(Problem to work on):
Reproduce the first line of the material below and each line after it, exactly, through the line containing "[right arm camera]", and give nothing more.

(Recorded data):
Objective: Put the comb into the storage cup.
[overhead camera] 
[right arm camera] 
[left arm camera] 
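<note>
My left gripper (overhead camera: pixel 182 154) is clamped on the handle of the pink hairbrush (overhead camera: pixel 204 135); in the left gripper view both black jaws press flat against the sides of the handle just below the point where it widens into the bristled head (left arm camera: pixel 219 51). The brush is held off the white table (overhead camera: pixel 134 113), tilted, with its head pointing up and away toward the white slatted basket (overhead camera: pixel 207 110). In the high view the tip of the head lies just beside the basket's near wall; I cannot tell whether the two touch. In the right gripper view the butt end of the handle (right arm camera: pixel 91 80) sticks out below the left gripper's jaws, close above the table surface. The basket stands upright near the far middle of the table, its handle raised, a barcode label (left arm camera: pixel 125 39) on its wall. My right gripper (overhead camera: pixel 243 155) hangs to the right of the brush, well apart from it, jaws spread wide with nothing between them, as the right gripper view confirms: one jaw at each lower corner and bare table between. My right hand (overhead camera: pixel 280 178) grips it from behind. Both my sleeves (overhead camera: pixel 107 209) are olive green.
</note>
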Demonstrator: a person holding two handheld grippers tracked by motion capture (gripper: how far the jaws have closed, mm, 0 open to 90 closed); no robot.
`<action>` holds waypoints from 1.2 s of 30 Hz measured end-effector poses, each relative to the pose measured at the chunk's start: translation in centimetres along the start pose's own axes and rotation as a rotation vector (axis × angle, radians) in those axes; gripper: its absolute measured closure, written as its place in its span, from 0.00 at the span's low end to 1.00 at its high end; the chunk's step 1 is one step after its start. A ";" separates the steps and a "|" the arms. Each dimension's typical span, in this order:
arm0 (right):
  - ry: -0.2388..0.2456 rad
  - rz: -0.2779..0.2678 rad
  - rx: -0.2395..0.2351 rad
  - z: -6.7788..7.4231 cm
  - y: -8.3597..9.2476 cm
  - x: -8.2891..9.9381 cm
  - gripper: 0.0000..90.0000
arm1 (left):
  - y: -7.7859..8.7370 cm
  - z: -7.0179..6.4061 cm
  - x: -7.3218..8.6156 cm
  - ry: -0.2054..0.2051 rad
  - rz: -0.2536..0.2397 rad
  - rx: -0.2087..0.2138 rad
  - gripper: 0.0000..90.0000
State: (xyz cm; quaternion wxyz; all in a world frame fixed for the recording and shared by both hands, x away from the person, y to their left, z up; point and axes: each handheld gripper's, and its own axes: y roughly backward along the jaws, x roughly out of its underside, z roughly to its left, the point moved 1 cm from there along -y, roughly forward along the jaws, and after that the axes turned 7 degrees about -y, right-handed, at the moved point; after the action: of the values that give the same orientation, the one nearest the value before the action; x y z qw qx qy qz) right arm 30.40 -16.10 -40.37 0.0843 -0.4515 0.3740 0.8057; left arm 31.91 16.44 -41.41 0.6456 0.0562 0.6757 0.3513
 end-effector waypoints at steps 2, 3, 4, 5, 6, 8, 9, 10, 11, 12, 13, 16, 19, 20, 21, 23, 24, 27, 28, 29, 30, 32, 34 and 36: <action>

(Your response):
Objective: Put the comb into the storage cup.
[overhead camera] 
[right arm camera] 

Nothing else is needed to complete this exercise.